* Task item
Without any alteration, retype the records that appear below.

* Dataset content
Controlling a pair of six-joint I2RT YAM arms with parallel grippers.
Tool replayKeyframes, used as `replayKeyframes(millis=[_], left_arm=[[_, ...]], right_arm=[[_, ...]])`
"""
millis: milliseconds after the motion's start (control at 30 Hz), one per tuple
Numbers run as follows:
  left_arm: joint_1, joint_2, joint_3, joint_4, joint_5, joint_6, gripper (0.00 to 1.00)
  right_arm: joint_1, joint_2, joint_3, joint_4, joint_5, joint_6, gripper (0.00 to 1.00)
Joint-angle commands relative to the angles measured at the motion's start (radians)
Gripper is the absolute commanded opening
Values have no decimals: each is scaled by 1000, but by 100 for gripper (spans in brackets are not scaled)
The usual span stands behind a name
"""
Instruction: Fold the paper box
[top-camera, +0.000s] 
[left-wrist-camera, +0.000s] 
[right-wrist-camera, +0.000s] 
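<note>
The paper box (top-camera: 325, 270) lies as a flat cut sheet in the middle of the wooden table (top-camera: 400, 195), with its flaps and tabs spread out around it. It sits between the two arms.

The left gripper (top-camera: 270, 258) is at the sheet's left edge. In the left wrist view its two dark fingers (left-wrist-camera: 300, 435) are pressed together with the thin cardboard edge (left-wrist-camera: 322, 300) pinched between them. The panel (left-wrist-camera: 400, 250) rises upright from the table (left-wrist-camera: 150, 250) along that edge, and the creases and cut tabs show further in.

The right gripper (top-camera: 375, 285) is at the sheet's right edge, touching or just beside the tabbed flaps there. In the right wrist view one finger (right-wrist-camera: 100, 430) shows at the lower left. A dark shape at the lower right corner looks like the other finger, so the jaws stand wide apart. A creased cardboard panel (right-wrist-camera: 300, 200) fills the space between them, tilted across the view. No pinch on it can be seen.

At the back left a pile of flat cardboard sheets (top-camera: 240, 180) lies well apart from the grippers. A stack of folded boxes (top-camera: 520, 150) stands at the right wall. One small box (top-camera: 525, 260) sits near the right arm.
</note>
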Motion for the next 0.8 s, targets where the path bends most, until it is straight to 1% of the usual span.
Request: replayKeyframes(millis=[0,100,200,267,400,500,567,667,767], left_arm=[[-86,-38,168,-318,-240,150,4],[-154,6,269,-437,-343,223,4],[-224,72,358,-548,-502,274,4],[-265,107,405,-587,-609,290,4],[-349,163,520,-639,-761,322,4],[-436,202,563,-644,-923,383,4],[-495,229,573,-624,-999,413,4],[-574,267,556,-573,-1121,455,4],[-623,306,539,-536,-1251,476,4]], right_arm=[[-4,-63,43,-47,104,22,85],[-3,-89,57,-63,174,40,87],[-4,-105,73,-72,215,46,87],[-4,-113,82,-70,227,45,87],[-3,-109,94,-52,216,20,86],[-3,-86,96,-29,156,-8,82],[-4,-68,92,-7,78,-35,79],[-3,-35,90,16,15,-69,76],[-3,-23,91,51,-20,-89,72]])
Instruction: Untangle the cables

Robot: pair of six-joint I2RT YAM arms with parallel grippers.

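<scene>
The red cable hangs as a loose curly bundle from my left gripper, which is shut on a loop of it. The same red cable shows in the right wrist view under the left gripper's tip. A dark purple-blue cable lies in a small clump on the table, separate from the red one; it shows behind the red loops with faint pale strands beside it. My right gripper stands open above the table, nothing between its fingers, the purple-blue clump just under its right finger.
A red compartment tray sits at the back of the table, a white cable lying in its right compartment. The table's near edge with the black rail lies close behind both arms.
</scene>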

* Result for this exercise
Controlling a pair of six-joint I2RT YAM arms with parallel grippers.
Tool replayKeyframes, used as `replayKeyframes(millis=[_], left_arm=[[_, ...]], right_arm=[[_, ...]])`
"""
millis: milliseconds after the motion's start (control at 30 Hz), one per tuple
Numbers run as follows:
  left_arm: joint_1, joint_2, joint_3, joint_4, joint_5, joint_6, gripper (0.00 to 1.00)
  right_arm: joint_1, joint_2, joint_3, joint_4, joint_5, joint_6, gripper (0.00 to 1.00)
Joint-angle commands relative to the angles measured at the motion's start (radians)
Gripper is the absolute commanded opening
Values have no decimals: each is scaled by 1000, but by 100 for gripper (spans in brackets are not scaled)
The usual span stands behind a name
"""
Instruction: Fold the paper box
[top-camera, +0.000s] 
[left-wrist-camera, +0.000s] 
[right-wrist-camera, +0.000s] 
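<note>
The paper box (top-camera: 325, 270) lies as a flat cut sheet in the middle of the wooden table (top-camera: 400, 195), with its flaps and tabs spread out around it. It sits between the two arms.

The left gripper (top-camera: 270, 258) is at the sheet's left edge. In the left wrist view its two dark fingers (left-wrist-camera: 300, 435) are pressed together with the thin cardboard edge (left-wrist-camera: 322, 300) pinched between them. The panel (left-wrist-camera: 400, 250) rises upright from the table (left-wrist-camera: 150, 250) along that edge, and the creases and cut tabs show further in.

The right gripper (top-camera: 375, 285) is at the sheet's right edge, touching or just beside the tabbed flaps there. In the right wrist view one finger (right-wrist-camera: 100, 430) shows at the lower left. A dark shape at the lower right corner looks like the other finger, so the jaws stand wide apart. A creased cardboard panel (right-wrist-camera: 300, 200) fills the space between them, tilted across the view. No pinch on it can be seen.

At the back left a pile of flat cardboard sheets (top-camera: 240, 180) lies well apart from the grippers. A stack of folded boxes (top-camera: 520, 150) stands at the right wall. One small box (top-camera: 525, 260) sits near the right arm.
</note>
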Motion for the next 0.8 s, targets where the path bends most, until it is straight to 1% of the usual span.
Request: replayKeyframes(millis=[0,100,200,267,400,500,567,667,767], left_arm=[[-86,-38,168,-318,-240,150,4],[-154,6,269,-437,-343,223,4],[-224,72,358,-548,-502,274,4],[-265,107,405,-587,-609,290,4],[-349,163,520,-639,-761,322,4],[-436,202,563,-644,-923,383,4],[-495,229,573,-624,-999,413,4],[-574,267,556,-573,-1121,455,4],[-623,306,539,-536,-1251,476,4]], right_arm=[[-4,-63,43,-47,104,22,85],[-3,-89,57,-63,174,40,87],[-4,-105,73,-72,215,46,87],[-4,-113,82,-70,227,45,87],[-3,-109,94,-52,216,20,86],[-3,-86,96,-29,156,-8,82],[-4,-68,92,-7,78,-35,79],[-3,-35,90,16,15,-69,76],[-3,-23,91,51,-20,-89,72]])
Instruction: Untangle the cables

Robot: pair of six-joint I2RT YAM arms with parallel grippers.

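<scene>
The red cable hangs as a loose curly bundle from my left gripper, which is shut on a loop of it. The same red cable shows in the right wrist view under the left gripper's tip. A dark purple-blue cable lies in a small clump on the table, separate from the red one; it shows behind the red loops with faint pale strands beside it. My right gripper stands open above the table, nothing between its fingers, the purple-blue clump just under its right finger.
A red compartment tray sits at the back of the table, a white cable lying in its right compartment. The table's near edge with the black rail lies close behind both arms.
</scene>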

This output is now finished.